**Action item**
Make an exact copy of every entry.

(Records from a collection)
####

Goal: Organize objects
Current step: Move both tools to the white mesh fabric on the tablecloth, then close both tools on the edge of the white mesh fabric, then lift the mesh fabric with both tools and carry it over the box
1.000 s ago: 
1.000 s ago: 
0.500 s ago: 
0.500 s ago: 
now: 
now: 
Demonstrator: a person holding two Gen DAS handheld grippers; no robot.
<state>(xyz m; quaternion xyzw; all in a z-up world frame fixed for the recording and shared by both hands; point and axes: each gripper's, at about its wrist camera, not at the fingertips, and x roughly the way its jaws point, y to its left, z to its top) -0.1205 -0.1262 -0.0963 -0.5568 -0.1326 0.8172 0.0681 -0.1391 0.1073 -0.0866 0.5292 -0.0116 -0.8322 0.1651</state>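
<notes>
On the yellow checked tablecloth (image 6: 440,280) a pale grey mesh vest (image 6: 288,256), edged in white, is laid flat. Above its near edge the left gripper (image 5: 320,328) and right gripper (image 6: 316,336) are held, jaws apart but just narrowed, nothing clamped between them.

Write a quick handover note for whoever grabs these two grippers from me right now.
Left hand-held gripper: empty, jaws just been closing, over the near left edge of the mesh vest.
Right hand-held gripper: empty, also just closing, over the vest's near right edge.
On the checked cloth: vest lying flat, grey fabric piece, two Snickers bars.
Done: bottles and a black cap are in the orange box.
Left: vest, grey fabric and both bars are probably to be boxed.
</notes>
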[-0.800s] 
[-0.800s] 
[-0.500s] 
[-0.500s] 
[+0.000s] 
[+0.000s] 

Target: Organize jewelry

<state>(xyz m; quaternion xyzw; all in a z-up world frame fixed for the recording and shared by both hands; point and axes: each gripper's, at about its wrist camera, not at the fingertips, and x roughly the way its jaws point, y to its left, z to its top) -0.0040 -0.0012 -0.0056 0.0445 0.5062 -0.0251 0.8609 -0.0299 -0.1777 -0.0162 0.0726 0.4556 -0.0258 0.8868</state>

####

**Answer section**
Goal: Organize objects
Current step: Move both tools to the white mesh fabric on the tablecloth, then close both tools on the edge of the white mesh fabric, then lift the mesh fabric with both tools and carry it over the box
1.000 s ago: 
1.000 s ago: 
0.500 s ago: 
0.500 s ago: 
now: 
now: 
Demonstrator: a person holding two Gen DAS handheld grippers; no robot.
<state>(xyz m; quaternion xyzw; all in a z-up world frame fixed for the recording and shared by both hands; point and axes: each gripper's, at about its wrist camera, not at the fingertips, and x roughly the way its jaws point, y to its left, z to its top) -0.1205 -0.1262 -0.0963 -0.5568 -0.1326 0.8172 0.0681 -0.1391 0.1073 -0.0866 0.5292 -0.0116 -0.8322 0.1651</state>
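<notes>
On the yellow checked tablecloth (image 6: 440,280) a pale grey mesh vest (image 6: 288,256), edged in white, is laid flat. Above its near edge the left gripper (image 5: 320,328) and right gripper (image 6: 316,336) are held, jaws apart but just narrowed, nothing clamped between them.

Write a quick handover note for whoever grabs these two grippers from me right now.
Left hand-held gripper: empty, jaws just been closing, over the near left edge of the mesh vest.
Right hand-held gripper: empty, also just closing, over the vest's near right edge.
On the checked cloth: vest lying flat, grey fabric piece, two Snickers bars.
Done: bottles and a black cap are in the orange box.
Left: vest, grey fabric and both bars are probably to be boxed.
</notes>
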[-0.800s] 
[-0.800s] 
[-0.500s] 
[-0.500s] 
[+0.000s] 
[+0.000s] 

Target: Organize jewelry

<state>(xyz m; quaternion xyzw; all in a z-up world frame fixed for the recording and shared by both hands; point and axes: each gripper's, at about its wrist camera, not at the fingertips, and x roughly the way its jaws point, y to its left, z to its top) -0.0040 -0.0012 -0.0056 0.0445 0.5062 -0.0251 0.8609 -0.0299 -0.1777 -0.0162 0.0726 0.4556 -0.0258 0.8868</state>

Now the exercise is finished.